Desenvolvimentos de biossensores eletroquímicos para monitoramento do metabolismo de células cancerígenas

Abstract

O câncer de próstata é uma das principais causas de mortalidade masculina. Na atualidade, a detecção do câncer depende fortemente de métodos tradicionais baseados na análise da morfologia celular por meio de biopsias e análise do tecido. Por isso, o desenvolvimento de novos dispositivos para monitorar o metabolismo celular no diagnóstico de doenças é necessário. Atualmente pesquisas utilizando biossensores para esta finalidade possibilitaram a criação de novos dispositivos com alta sensibilidade de detecção, especificidade e capacidade de multiplexação em dispositivos portáteis para uso em diferentes áreas. Aqui iremos abortar o monitoramento dos produtos secretados por células cancerígenas utilizando biossensores. O trabalho se desenvolveu em duas frentes de pesquisa para o estudo dos compostos liberados por células cancerígenas. A primeira tratou-se de uma plataforma de biossensor integrada para monitorar a detecção de multi-analitos (glicose, lactato, superóxidos e peróxido de hidrogênio) onde o microambiente celular pode ser definido com precisão. O biossensor eletroquímico para detecção de glicose, lactato e superóxidos se baseou na utilização do hidrogel de polietileno glicol (PEG) acoplado com as enzimas: glicose oxidase (GOX), lactato desidrogenase (LOX) e superóxido dismutase (SOD) e ferroceno (Fc) como par redox utilizado nas análises eletroquímicas, em adição, a enzima peroxidase (HRP) foi conjugada com nanopartículas de ouro (par redox nas análises eletroquímicas) e foram encapsuladas na matriz de PEG. Na segunda estratégia utilizou-se de biossensores aptâméricos com ênfase em biomarcadores proteicos para monitoramento a detecção do antígeno prostático específico (PSA), fator de crescimento vascular endotelial (VEGF) e mucina (MUC1) in vitro. As linhagens celulares utilizadas para monitoramento do metabolismo foram, a RWPE-1 (células prostáticas normais), LNCaP e PC3 (células prostáticas tumorais). Desta forma a partir da combinação de diferentes metodologias na construção de biossensores eletroquímicos, foi possível a detecção de: glicose, lactato, superóxidos e peróxido de hidrogênio, além das proteínas PSA, VEGF e MUC1 com alta estabilidade, reprodutibilidade e seletividade. Portanto, as plataformas desenvolvidas neste trabalho poderão ser utilizadas, no futuro como uma ferramenta adicional para diagnóstico e monitoramento do câncer de próstata.
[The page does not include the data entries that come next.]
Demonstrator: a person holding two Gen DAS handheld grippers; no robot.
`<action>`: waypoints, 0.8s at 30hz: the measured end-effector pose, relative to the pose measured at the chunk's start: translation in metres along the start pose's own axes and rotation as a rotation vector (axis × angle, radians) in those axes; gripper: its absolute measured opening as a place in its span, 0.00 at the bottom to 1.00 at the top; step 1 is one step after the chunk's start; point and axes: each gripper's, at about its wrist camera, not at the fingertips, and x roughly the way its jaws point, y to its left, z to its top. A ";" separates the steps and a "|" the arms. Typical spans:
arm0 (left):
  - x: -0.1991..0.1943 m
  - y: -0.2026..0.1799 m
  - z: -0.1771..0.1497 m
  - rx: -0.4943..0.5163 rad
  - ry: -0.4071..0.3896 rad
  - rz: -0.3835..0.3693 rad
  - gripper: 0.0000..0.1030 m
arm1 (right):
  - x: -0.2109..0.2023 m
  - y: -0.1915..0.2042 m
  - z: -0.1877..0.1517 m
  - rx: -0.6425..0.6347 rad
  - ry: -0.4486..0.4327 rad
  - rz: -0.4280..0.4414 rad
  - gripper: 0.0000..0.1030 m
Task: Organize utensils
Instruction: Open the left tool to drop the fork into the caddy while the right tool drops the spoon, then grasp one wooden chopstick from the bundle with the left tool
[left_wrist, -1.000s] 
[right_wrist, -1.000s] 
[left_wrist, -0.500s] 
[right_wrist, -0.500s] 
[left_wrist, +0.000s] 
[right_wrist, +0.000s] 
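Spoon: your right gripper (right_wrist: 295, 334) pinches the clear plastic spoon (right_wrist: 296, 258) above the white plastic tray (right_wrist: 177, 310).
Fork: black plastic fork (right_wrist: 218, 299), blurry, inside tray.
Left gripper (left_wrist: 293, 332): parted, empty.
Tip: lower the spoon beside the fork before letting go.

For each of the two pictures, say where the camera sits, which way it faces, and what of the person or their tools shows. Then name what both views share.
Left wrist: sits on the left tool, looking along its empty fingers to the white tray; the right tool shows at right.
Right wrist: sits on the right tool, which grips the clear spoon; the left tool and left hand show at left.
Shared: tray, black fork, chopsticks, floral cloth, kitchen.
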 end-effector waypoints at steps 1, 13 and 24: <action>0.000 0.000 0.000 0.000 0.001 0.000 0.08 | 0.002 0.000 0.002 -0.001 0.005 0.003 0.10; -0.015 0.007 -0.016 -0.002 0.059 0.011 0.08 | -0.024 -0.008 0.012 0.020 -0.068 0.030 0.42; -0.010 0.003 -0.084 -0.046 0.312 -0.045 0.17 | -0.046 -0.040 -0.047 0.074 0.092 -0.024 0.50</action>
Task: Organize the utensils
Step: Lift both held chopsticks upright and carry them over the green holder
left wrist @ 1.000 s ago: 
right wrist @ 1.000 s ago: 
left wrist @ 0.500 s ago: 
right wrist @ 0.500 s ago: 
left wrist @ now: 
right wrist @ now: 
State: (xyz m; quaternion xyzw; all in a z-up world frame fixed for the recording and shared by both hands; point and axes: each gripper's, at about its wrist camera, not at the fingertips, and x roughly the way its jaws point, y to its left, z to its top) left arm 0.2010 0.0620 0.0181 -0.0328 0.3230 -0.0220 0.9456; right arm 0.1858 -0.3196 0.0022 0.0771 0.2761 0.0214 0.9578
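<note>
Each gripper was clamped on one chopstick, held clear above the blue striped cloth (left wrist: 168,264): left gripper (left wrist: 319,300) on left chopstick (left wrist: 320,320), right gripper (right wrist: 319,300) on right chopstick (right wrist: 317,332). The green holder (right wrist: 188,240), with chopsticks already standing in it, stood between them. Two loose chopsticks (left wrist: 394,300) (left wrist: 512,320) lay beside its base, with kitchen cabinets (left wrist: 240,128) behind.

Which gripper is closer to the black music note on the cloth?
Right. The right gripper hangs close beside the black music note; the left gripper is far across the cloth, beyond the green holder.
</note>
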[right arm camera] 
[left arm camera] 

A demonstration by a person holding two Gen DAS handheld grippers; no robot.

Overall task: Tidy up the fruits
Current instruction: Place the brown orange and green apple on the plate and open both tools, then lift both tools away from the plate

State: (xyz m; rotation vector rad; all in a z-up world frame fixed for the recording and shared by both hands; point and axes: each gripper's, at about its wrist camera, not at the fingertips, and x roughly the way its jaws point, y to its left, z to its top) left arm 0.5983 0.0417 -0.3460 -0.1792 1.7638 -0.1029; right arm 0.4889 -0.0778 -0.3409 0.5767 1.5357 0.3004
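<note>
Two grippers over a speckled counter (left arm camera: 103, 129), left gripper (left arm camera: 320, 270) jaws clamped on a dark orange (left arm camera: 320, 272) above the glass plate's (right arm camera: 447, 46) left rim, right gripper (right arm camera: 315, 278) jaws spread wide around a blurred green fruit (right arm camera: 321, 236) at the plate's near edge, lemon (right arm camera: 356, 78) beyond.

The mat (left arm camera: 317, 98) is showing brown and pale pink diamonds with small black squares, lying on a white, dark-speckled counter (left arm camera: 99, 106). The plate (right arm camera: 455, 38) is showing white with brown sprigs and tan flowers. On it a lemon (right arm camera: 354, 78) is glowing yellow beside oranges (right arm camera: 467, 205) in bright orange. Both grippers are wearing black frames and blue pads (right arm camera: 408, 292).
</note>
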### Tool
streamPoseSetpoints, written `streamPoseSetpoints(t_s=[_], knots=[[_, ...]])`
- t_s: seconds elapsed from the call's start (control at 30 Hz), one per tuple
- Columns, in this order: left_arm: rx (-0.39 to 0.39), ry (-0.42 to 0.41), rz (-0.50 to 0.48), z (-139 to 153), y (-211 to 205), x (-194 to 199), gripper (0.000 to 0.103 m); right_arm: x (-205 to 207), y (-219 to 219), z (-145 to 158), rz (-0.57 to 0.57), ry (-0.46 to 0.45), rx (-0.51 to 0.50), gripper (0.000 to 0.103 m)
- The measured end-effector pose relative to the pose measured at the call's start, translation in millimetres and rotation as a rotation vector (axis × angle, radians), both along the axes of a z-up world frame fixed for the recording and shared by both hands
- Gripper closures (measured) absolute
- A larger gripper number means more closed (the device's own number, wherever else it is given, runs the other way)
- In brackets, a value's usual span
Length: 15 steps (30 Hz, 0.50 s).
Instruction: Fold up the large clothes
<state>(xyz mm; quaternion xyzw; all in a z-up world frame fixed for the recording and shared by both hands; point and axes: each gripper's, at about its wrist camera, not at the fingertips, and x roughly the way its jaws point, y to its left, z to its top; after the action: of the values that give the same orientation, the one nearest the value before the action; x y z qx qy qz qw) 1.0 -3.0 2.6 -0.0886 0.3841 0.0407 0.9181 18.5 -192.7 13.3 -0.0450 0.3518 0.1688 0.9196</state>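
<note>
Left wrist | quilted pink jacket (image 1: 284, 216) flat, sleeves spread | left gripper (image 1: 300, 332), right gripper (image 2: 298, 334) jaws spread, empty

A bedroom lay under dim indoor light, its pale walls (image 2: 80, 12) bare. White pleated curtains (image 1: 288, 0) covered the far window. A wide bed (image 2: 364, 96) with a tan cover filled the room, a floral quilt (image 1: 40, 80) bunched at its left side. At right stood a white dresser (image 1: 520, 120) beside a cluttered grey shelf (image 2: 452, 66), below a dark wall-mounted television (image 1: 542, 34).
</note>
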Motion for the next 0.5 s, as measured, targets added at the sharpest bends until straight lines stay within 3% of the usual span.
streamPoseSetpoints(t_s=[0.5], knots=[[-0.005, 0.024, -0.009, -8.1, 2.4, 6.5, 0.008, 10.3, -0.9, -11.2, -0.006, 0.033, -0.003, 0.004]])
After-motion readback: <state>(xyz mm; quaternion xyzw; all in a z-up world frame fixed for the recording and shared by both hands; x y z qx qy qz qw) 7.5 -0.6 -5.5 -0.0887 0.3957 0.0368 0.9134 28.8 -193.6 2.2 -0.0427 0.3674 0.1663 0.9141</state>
The prostate cancer is a leading cause of dead worldwide and currently methods for cancer detection rely on traditional techniques based on analysis of cell morphology using biopsy and tissue evaluation. Therefore, the development of new devices for monitoring cell metabolism and disease diagnosis expanded over the recent years. Nowadays the research on biosensors for clinical diagnostics enabled the development of new devices with refined detection sensitivity, specificity, and multiplexing capacity for use in portable devices different areas. Herein, we approached the monitoring of byproducts released by cancer cells by using different type of biosensors. This work was based on development of two fronts of research to study compounds released by cancer cells. The first platform was an integrated biosensor for multi-analyte detection and monitoring of glucose, lactate, superoxide and hydrogen peroxide, in which the cellular microenvironment was precisely defined. The electrochemical biosensor to detect glucose, lactate and superoxide was based on polyethylene (PEG) hydrogel linked with specific enzymes for each analytes, being: glucose oxidae (GOX), lactate dehydrogenase (LOX) and superoxide dismutase (SOD) with ferrocene (Fc) as redox pair for electrochemical analysis, moreover, for hydrogen peroxide detection, the enzyme horseradish peroxidade (HRP) was coupled with gold nanoparticles (redox pair) and entrapped inside PEG matrix. The second platform was based on aptamer-based biosensor with focus on protein biomarkers to monitoring and detection of the prostate specific antigen (PSA), vascular endothelial growth factor (VEGF) and mucin (MUC1) in vitro. The cellular lineages used was, RWPE-1 (normal prostate cells), LNCaP and PC3 (prostate cancer cells). Therefore, the combination of several methodologies for electrochemical biosensor manufacturing allowed the precisely detection of: glucose, lactate, superoxide, hydrogen peroxide and also the proteins: PSA, VEGF and MUC1 with enhanced stability, reproducibility and selectivity, being a suitable platform to be used, in near future as an additional tool for clinical diagnostic and monitoring of prostate cancer.